With HIV Infections Rising Among Gay Men, This Funder Aims To Sound the Alarm

Here in the U.S., AIDS can feel like yesterday's news, and many funders long ago moved on to other issues, including many LGBT funders who've been focused on rights issues.

In fact, though, the rate of new HIV infections remains very high, and is rising. But you'd never know that judging by the complacency of the media or, unfortunately, of many gay men. Which is why the Elton John Foundation's latest grantmaking includes funding to raise awareness of the persistent threat of HIV. 

First some grim facts:

According to the Kaiser Family Foundation, while gay men make up just 2 percent of the U.S. population, they account for 66 percent of new HIV infections, they comprise the majority, 56 percent, of people living with HIV, and more than half (55 percent) of all AIDS deaths. Over 15,000 people with AIDS died in 2010.

The foundation also estimates that between 12 to 13 percent of gay and bisexual men in the U.S. are HIV-positive, including one in five in many major U.S. cities.

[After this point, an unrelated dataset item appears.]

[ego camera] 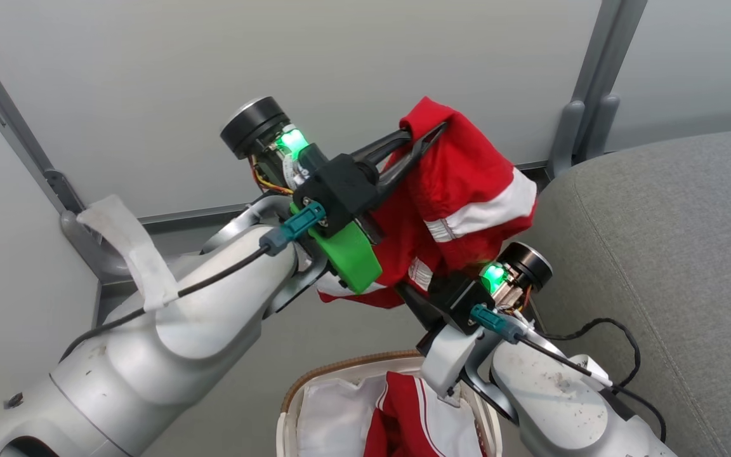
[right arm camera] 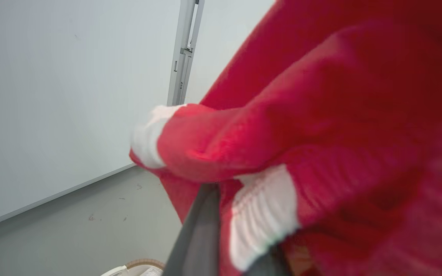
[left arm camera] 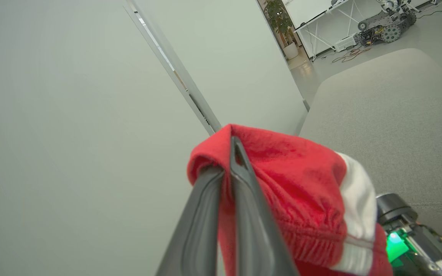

And when you look at HIV/AIDS infections among African-American gay and bisexual men, the numbers are nearly doubled.

In short, AIDS is hardly a plague of the past in the gay community. But it's seen as such, and the Kaiser study found that few gay men said they discuss HIV with friends or sexual partners and thirty percent had never been tested for HIV. Only a third knew that HIV infections are rising. A majority said they were "not concerned" about HIV. 

It's frightening findings like these that has the Elton John AIDS Foundation, one of the nation’s largest funders fighting HIV/AIDS, sounding the alarm more loudly and looking for ways to challenge rising complacency about AIDS in the LGBT community. 

Related - Yesterday's Dread Disease Is Still Today's Top Priority for This Foundation

Recently, the foundation partnered up with the largest LGBT organization in the country, Human Rights Campaign, to increase awareness of HIV prevention, treatment, and care among LGBT people—with a specific focus on young gay and bisexual men and transgender women. With the $300,000 grant for the partnership, the foundation also hopes the two can also increase awareness and access to care for low-income individuals.

And just yesterday, EJAF announced a $1.5 million round of grants, including funding for a new program to reduce the stigma confronting HIV-positive people. 

Sir Elton John himself remains as dedicated to this issue as ever. And deeply worried, too, about issues that he wants more widely shared. In a recent op-ed for the New York Times, he wrote:

... as engaged as the gay community and civil rights activists have been in the fight for marriage equality, we have lost ground on the fight that so intensely galvanized the gay community to begin with: H.I.V. and AIDS... we are failing to maintain the kind of basic awareness and education that is needed to save lives.

With the marriage equality fight winding down, and LGBT funders wondering what's next, Elton John's op-ed came at a timely moment.

We hear a lot about how faddish foundations are, with herds of funders tending to stampede off to the next hot issue while leaving important work undone. 

The AIDS epidemic is certainly such an example. But EJAF's persistence in this area also illustrates a point we make often at IP: Not all funders follow the fads or flake out. Many stick with issues for decades, guided less by what's hot than what's right.